■ The problem ■
Please retype all of the data below, word for word.
* * * * * * * * *
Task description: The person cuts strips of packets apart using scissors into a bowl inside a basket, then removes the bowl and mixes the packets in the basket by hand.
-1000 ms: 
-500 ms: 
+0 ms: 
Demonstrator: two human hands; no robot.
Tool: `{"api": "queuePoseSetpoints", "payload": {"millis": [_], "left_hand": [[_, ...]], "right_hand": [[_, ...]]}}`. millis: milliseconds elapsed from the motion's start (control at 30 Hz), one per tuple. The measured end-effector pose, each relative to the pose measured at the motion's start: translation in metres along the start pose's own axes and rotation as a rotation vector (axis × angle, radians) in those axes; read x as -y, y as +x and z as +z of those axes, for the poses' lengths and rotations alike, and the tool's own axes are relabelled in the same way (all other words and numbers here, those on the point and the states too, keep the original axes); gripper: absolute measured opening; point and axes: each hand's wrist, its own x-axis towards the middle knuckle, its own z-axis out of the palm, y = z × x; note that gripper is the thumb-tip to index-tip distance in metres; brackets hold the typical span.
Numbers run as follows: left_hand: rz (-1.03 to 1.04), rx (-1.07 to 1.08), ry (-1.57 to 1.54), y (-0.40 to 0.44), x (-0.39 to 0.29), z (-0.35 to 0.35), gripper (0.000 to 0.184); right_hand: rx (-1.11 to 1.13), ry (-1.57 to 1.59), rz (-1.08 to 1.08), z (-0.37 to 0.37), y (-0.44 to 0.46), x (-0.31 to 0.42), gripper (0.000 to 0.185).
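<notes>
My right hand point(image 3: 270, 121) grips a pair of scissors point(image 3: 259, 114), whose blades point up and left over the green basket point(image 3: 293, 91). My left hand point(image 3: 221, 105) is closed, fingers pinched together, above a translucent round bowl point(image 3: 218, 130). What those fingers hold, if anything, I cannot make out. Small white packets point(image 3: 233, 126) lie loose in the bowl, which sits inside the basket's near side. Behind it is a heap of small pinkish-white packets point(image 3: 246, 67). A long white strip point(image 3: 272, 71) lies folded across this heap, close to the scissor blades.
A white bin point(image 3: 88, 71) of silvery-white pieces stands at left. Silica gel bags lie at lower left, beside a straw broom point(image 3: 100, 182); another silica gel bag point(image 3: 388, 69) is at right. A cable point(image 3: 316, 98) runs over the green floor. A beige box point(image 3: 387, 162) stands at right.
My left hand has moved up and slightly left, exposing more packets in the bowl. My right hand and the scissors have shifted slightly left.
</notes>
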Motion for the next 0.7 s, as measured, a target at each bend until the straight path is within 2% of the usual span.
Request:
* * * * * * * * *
■ Answer to this task ■
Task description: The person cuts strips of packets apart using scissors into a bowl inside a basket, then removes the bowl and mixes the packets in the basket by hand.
-1000 ms: 
-500 ms: 
+0 ms: 
Demonstrator: two human hands; no robot.
Tool: `{"api": "queuePoseSetpoints", "payload": {"millis": [_], "left_hand": [[_, ...]], "right_hand": [[_, ...]]}}`. millis: milliseconds elapsed from the motion's start (control at 30 Hz), one per tuple. The measured end-effector pose, each relative to the pose measured at the motion's start: translation in metres along the start pose's own axes and rotation as a rotation vector (axis × angle, radians) in those axes; read x as -y, y as +x and z as +z of those axes, for the poses' lengths and rotations alike, and the tool's own axes are relabelled in the same way (all other words and numbers here, those on the point and the states too, keep the original axes); gripper: absolute measured opening; point and axes: each hand's wrist, its own x-axis towards the middle knuckle, its own z-axis out of the palm, y = z × x; note that gripper is the thumb-tip to index-tip distance in metres; brackets hold the typical span.
Numbers run as follows: left_hand: rz (-1.03 to 1.04), rx (-1.07 to 1.08), ry (-1.57 to 1.54), y (-0.40 to 0.44), x (-0.39 to 0.29), z (-0.35 to 0.35), gripper (0.000 to 0.184); right_hand: rx (-1.11 to 1.13), ry (-1.57 to 1.59), rz (-1.08 to 1.08), z (-0.37 to 0.37), y (-0.44 to 0.46), x (-0.31 to 0.42), gripper (0.000 to 0.185).
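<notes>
My right hand point(image 3: 270, 121) grips a pair of scissors point(image 3: 259, 114), whose blades point up and left over the green basket point(image 3: 293, 91). My left hand point(image 3: 221, 105) is closed, fingers pinched together, above a translucent round bowl point(image 3: 218, 130). What those fingers hold, if anything, I cannot make out. Small white packets point(image 3: 233, 126) lie loose in the bowl, which sits inside the basket's near side. Behind it is a heap of small pinkish-white packets point(image 3: 246, 67). A long white strip point(image 3: 272, 71) lies folded across this heap, close to the scissor blades.
A white bin point(image 3: 88, 71) of silvery-white pieces stands at left. Silica gel bags lie at lower left, beside a straw broom point(image 3: 100, 182); another silica gel bag point(image 3: 388, 69) is at right. A cable point(image 3: 316, 98) runs over the green floor. A beige box point(image 3: 387, 162) stands at right.
My left hand has moved up and slightly left, exposing more packets in the bowl. My right hand and the scissors have shifted slightly left.
</notes>
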Motion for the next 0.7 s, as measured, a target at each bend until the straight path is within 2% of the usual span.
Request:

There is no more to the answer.